Polizei bittet Staatsanwälte zum Verhör

Im Fall des Strafrichters, der einem Justizwachtmeister einen Bierkrug ins Gesicht geschlagen haben soll, ermitteln jetzt Kriminalbeamte. Sie werden Richter und Staatsanwälte, die Partygäste waren, als Zeugen laden.

Die Vernehmung von Zeugen gehört für Richter und Staatsanwälte zur alltäglichen Arbeit. Demnächst werden sich Anklagevertreter und Richter aus dem Saarland aber selbst in der Rolle eines Zeugen wiederfinden. Kriminalisten des saarländischen Landespolizeipräsidiums werden die Juristen vorladen. Sie sollen im Auftrag der Generalstaatsanwaltschaft den Vorfall klären, der sich am Fetten Donnerstag bei einer Fastnachtsparty im Sozialraum der Staatsanwaltschaft in der Saarbrücker Hardenbergstraße ereignet hat (wir berichteten). Und deshalb sollen Teilnehmer der gut besuchten Traditionsveranstaltung als Zeugen gehört werden.

Nach dem bisherigen Stand der Dinge wurde kurz nach 20 Uhr bei einer blutigen Schlägerei ein 32 Jahre alter Justizwachtmeister verletzt.

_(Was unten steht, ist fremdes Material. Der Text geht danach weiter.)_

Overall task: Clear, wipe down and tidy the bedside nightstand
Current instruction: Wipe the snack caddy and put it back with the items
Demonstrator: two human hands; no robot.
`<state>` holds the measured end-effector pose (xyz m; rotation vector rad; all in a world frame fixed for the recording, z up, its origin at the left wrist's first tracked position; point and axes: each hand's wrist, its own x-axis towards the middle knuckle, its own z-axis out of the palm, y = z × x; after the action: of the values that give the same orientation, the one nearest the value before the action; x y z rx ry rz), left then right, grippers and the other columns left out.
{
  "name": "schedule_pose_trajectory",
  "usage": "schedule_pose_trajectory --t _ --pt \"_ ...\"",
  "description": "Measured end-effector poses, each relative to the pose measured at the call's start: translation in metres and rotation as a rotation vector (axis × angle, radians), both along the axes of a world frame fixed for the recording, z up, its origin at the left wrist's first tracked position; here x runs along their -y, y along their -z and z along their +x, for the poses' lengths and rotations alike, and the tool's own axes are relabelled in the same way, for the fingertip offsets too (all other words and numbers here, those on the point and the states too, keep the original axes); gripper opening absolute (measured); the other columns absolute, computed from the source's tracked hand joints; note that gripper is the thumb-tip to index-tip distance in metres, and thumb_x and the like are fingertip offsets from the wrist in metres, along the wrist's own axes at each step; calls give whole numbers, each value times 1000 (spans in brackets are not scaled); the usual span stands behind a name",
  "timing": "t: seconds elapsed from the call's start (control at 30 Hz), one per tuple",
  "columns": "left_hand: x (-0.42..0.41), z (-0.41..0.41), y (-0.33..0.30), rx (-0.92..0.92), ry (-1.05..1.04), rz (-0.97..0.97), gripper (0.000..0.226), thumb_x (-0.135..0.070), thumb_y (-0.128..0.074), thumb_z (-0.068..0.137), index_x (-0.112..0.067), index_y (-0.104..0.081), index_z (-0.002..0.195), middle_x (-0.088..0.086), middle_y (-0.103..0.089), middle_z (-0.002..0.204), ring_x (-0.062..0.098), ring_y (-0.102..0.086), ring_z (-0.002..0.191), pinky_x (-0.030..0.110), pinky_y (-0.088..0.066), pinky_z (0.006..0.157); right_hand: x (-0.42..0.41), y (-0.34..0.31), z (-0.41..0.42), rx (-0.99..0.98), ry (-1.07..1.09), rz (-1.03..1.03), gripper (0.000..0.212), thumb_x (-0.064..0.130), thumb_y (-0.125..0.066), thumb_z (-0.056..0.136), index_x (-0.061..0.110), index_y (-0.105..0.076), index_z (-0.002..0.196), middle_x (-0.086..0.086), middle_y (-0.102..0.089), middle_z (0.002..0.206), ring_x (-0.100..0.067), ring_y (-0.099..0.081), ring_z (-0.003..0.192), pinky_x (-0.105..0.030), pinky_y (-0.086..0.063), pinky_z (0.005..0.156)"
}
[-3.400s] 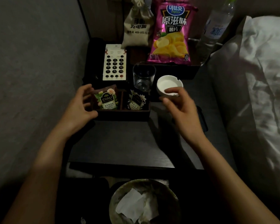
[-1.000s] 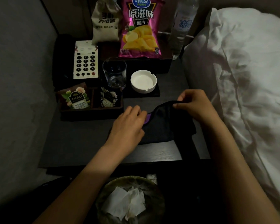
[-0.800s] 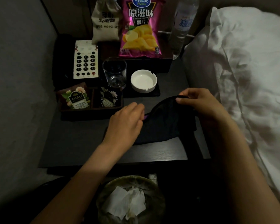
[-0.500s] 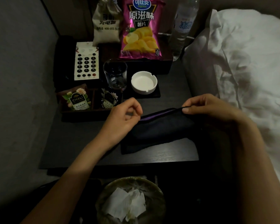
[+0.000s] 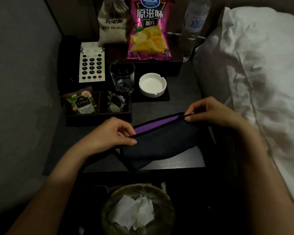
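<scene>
Both hands (image 5: 107, 134) (image 5: 210, 112) have stretched the cloth (image 5: 161, 141) wider.

Single head-worn view, looking forward and steeply down at a dark nightstand (image 5: 180, 162) from close above its front edge. Wide-angle lens is bending the frame edges. Both forearms are entering from the bottom; a waste bin (image 5: 139, 209) is sitting nearest the camera (directly below), a bed (image 5: 261, 82) is filling the right side, a grey wall (image 5: 20, 99) the left.
</scene>
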<state>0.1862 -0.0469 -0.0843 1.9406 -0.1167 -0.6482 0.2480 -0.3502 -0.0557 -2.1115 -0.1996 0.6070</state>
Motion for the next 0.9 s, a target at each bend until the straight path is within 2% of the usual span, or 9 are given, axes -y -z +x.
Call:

Angeblich kam es wegen einer als "Biene Maja" verkleideten Frau zu dem Streit. Ein 33 Jahre alter Strafrichter am Amtsgericht Saarbrücken soll am Rande des närrischen Juristen-Treibens dem Wachtmeister einen Bierkrug ins Gesicht geschlagen haben. Polizei und Rettungsdienst wurden alarmiert. Gegen den Richter wird jetzt wegen gefährlicher Körperverletzung ermittelt. Er und sein mutmaßliches Opfer sind derzeit, so war jedenfalls aus Justizkreisen zu erfahren, krankgeschrieben.

Das saarländische Justizministerium hat zwischenzeitlich beim zuständigen Richterdienstgericht den Antrag auf vorläufige Suspendierung des 33-Jährigen gestellt. Ein Sprecher betonte gegenüber unserer Zeitung, Priorität habe, dass der Richter - auch im eigenen Interesse - vorerst seine Dienstgeschäfte nicht wahrnehme.

Zum Alltag eines Strafrichters gehören bekanntlich Verhandlungen gegen Angeklagte, denen gefährliche Körperverletzung vorgeworfen wird. Wann das Richterdienstgericht in diesem Fall entscheiden wird, konnte dessen Vorsitzender Günther Greis, Direktor des Lebacher Amtsgerichts, noch nicht mitteilen. Der Antrag auf vorläufige Suspendierung war noch auf dem Dienstweg unterwegs zu ihm. Zuletzt hatte das Richtergericht übrigens vor vier Jahren getagt.